* _What the exercise asks_: Repeat the data exactly as given below, dropping every picture.

** Information supplied follows **

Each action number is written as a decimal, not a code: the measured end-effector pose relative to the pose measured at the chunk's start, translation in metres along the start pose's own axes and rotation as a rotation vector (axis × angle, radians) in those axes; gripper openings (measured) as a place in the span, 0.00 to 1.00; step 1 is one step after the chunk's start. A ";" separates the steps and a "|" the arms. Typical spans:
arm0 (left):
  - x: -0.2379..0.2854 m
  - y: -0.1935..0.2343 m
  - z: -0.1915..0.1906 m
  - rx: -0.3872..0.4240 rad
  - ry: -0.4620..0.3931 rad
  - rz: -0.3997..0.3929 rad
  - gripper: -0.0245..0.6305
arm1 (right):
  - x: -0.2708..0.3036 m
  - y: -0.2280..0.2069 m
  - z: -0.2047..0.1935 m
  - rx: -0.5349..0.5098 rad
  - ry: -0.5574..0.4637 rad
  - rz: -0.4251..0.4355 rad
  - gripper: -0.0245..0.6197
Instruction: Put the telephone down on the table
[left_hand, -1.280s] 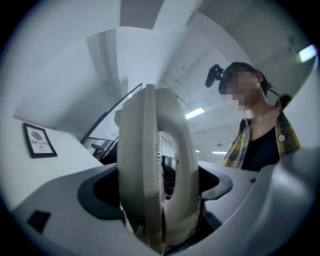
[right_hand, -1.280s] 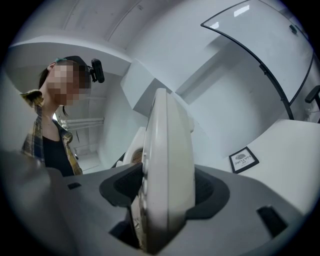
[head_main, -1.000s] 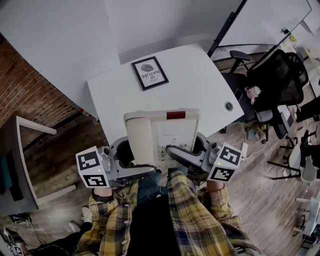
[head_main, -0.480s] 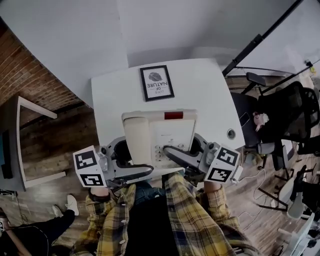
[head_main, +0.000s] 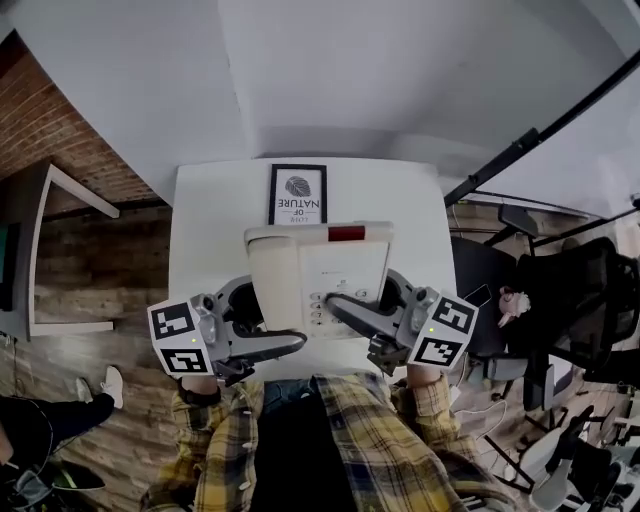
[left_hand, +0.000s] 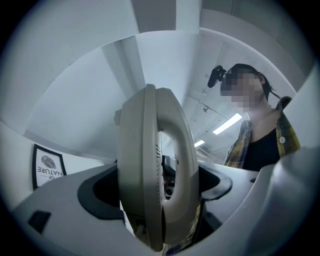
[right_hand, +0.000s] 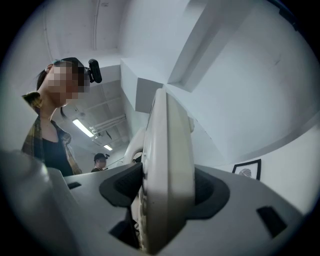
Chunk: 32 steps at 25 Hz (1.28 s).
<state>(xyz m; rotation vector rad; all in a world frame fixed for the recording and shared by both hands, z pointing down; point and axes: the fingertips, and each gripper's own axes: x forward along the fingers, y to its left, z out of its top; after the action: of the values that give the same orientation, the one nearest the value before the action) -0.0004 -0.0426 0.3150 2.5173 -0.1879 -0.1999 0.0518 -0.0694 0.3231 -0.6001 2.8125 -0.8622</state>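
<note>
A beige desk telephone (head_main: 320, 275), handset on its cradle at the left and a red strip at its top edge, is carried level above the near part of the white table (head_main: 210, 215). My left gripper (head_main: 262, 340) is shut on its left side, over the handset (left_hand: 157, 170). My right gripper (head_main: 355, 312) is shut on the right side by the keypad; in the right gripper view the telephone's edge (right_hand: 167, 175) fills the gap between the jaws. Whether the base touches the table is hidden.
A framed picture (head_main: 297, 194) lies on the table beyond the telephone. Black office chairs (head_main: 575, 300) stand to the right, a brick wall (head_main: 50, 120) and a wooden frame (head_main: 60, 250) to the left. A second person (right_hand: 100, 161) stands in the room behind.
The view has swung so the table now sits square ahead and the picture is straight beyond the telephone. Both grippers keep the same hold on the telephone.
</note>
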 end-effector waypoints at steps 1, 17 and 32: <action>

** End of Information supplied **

* _Solution to this task_:
Each action number is written as a decimal, not a code: the measured end-effector pose relative to the pose measured at the chunk's start, translation in metres along the start pose's own axes and rotation as a rotation vector (axis × angle, radians) in those axes; gripper openings (measured) as a place in the span, 0.00 to 1.00; step 1 is one step after the chunk's start. A ";" separates the steps and a "|" the arms. Typical spans:
arm0 (left):
  - x: -0.2379..0.2854 m
  - y: -0.1935..0.2343 m
  - z: -0.1915..0.1906 m
  - rx: -0.3872..0.4240 rad
  - ry: -0.4620..0.3931 rad
  - rz: -0.3997..0.3929 rad
  - gripper: -0.0245..0.6305
arm1 (right):
  - x: -0.2708..0.3036 m
  - y: -0.2280..0.2069 m
  - z: -0.2047..0.1935 m
  - rx: -0.5349..0.5098 rad
  - ry: -0.5574..0.4637 rad
  - rz: -0.4251..0.4355 rad
  - gripper: -0.0245..0.6197
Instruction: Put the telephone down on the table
[left_hand, -1.280s] 
[right_hand, -1.280s] 
[head_main, -1.000s] 
[head_main, -0.480s] 
[head_main, +0.000s] 
[left_hand, +0.000s] 
[right_hand, +0.000s] 
Chunk: 32 steps at 25 Hz (1.28 s).
<state>(xyz m; rotation vector rad; all in a world frame fixed for the recording and shared by both hands, z pointing down; point and axes: the fingertips, and each gripper's own axes: x forward along the fingers, y to its left, z out of its top; after the action: of the values that give the same orientation, the one nearest the value before the action) -0.0004 -0.0426 0.3150 2.5173 -0.1879 -0.1999 0.0518 -0.0694 0.3231 -0.6001 2.8125 -0.8622</state>
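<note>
A beige desk telephone (head_main: 320, 275), handset on its cradle at the left and a red strip at its top edge, is carried level above the near part of the white table (head_main: 210, 215). My left gripper (head_main: 262, 340) is shut on its left side, over the handset (left_hand: 157, 170). My right gripper (head_main: 355, 312) is shut on the right side by the keypad; in the right gripper view the telephone's edge (right_hand: 167, 175) fills the gap between the jaws. Whether the base touches the table is hidden.
A framed picture (head_main: 297, 194) lies on the table beyond the telephone. Black office chairs (head_main: 575, 300) stand to the right, a brick wall (head_main: 50, 120) and a wooden frame (head_main: 60, 250) to the left. A second person (right_hand: 100, 161) stands in the room behind.
The view has swung so the table now sits square ahead and the picture is straight beyond the telephone. Both grippers keep the same hold on the telephone.
</note>
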 end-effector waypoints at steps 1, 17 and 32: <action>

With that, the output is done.